Conforme demonstrado na literatura, análises ex post — baseadas em métodos padrão para inferência causal — podem ser usadas para estimar os impactos do projeto de forma mais confiável [1, 14, 18, 19]. Tais avaliações podem fornecer o ponto de partida para o desenvolvimento de práticas mais confiáveis, aumentando a qualidade das análises subjacentes às reivindicações de créditos de carbono e restaurando a credibilidade do VCM [12]. No entanto, as análises ex post são limitadas pela disponibilidade e qualidade dos dados [20], e seus resultados podem ser sensíveis a escolhas metodológicas [21]. Portanto, verificações de robustez, potencialmente incluindo variações metodológicas e conjuntos de dados de teste, são fundamentais para garantir avaliações de impacto justas.

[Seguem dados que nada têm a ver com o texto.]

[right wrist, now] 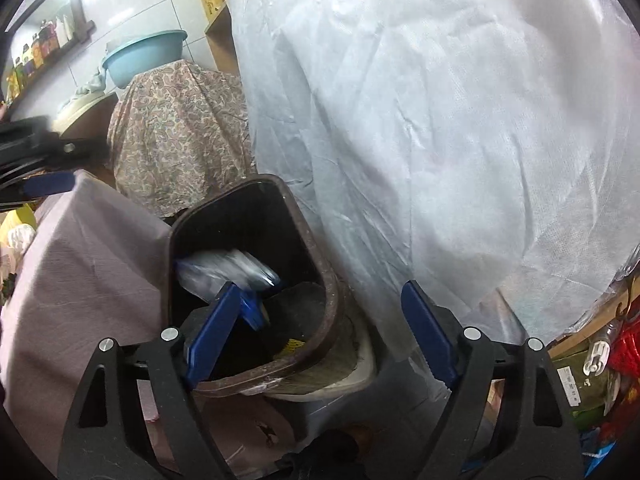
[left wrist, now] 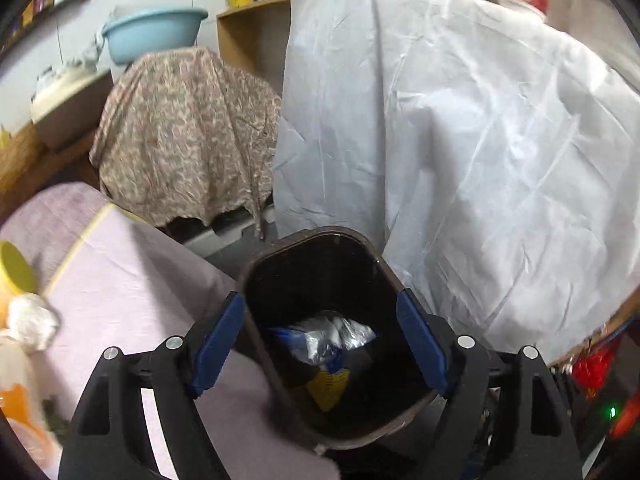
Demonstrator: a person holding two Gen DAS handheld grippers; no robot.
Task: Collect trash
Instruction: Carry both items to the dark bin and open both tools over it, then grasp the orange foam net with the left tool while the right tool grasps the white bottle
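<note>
A dark brown trash bin (left wrist: pixel 256 264) stands on the floor between a table with a mauve cloth (left wrist: pixel 132 276) and a white sheet. Inside lie a crumpled silver-and-blue wrapper (left wrist: pixel 332 340) and a yellow piece (left wrist: pixel 330 390). My left gripper (left wrist: pixel 320 344) is open and empty, right above the bin mouth. My right gripper (right wrist: pixel 316 328) is open and empty over the bin's right rim (right wrist: pixel 320 252); the wrapper (right wrist: pixel 228 268) looks blurred inside the bin. The left gripper also shows at the left edge of the right wrist view (right wrist: pixel 44 184).
A white sheet (left wrist: pixel 460 140) hangs over furniture right of the bin. A floral cloth (left wrist: pixel 184 132) covers something behind it, with a blue basin (left wrist: pixel 152 34) on top. On the table sit a yellow cup (left wrist: pixel 14 268) and a crumpled white tissue (left wrist: pixel 32 320).
</note>
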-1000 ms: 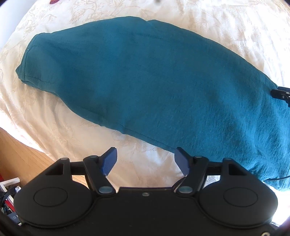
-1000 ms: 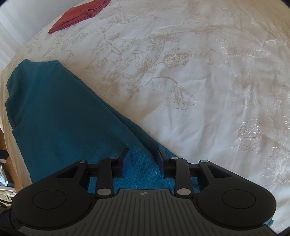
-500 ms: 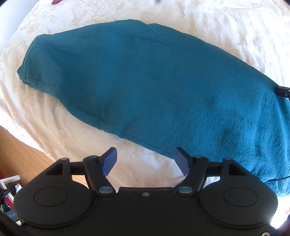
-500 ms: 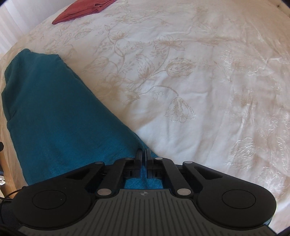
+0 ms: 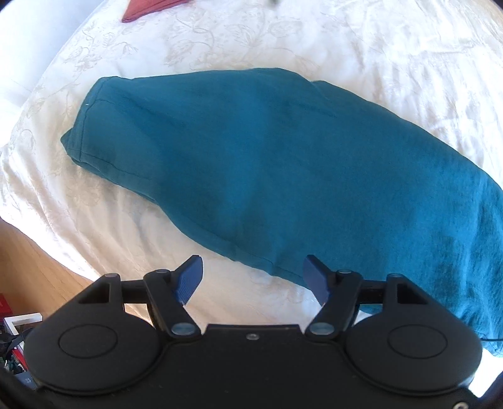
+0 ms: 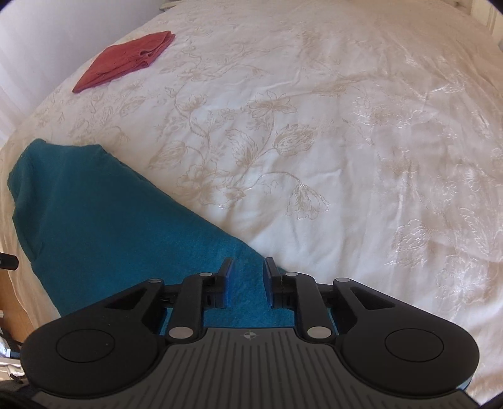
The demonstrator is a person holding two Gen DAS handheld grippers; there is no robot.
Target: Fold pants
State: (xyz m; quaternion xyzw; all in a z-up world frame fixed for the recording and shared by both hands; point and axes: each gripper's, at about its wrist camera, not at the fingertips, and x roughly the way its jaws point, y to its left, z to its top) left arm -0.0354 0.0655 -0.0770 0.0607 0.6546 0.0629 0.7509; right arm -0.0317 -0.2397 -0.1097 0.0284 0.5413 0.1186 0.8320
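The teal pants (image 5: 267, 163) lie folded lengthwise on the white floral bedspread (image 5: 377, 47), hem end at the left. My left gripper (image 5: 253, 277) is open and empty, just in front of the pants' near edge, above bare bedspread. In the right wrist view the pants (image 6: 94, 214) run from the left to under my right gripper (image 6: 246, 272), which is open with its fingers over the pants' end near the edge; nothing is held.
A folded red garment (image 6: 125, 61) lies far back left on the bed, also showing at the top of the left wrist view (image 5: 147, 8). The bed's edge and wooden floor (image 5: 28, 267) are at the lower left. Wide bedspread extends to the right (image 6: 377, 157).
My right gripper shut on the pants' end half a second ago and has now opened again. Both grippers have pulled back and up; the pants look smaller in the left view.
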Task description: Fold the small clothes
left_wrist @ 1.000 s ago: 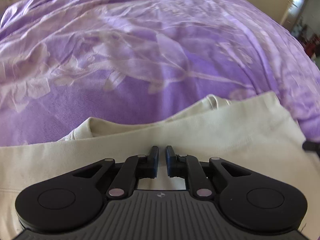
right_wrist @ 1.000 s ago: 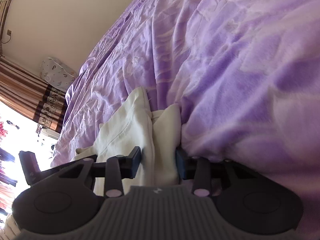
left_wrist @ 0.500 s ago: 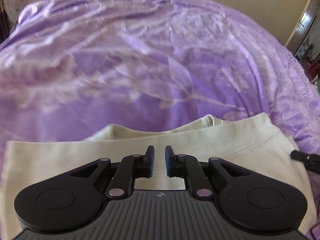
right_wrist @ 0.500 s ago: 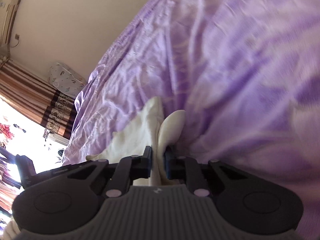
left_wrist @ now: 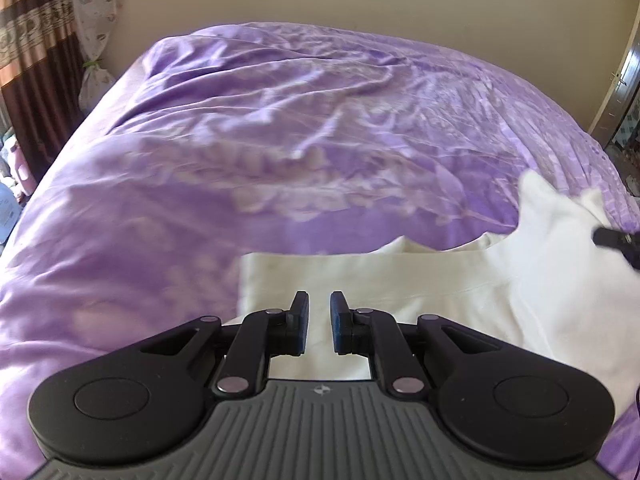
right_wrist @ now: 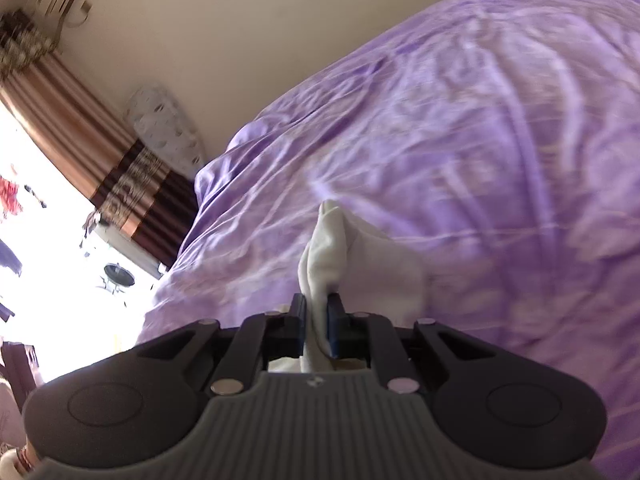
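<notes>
Right gripper [right_wrist: 317,320] clamped on cream garment [left_wrist: 420,280]; left gripper [left_wrist: 319,322] narrowly apart above it, empty. Best carried slowly, edges matched.

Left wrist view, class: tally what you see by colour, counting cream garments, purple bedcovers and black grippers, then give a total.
Cream garment: 1
Purple bedcover: 1
Black grippers: 2, the left gripper in front and a tip of the right gripper at the right edge
Total: 4

Cream garment [left_wrist: 420,280] — soft cloth, bedspread [left_wrist: 280,140] — sheeny
</notes>
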A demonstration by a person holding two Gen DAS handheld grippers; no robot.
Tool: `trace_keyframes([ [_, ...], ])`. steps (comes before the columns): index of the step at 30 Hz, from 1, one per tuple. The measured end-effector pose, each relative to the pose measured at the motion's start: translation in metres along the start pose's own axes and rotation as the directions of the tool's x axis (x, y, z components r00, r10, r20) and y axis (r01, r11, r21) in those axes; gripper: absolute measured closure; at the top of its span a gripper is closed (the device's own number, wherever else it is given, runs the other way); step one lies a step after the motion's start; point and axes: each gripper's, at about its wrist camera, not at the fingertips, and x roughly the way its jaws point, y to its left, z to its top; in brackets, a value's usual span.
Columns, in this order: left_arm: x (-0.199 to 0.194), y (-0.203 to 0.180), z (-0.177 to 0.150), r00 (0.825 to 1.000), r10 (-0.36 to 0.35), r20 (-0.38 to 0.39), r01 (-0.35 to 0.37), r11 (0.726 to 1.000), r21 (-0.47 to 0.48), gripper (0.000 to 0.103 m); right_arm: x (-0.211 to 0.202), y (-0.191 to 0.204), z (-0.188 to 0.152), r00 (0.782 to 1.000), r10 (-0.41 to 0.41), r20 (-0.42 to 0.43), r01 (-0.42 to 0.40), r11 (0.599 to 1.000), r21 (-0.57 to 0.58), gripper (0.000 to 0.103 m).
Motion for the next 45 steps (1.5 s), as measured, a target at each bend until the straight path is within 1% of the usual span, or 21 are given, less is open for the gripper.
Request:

Embora análises ex-post (incluindo abordagens de linha de base dinâmicas) ofereçam evidências adicionais valiosas para avaliar a credibilidade de linhas de base e protocolos de crédito de carbono, atualmente não há um método único ex-post que deva ser considerado a solução definitiva. [22]

Notas

[1] Delacote, P., Le Velly, G., Simonet, G., 2022. Revisiting the location bias and additionality of REDD+ projects: the role of project proponents status and certification. Resource and Energy Economics 67: art. 101277.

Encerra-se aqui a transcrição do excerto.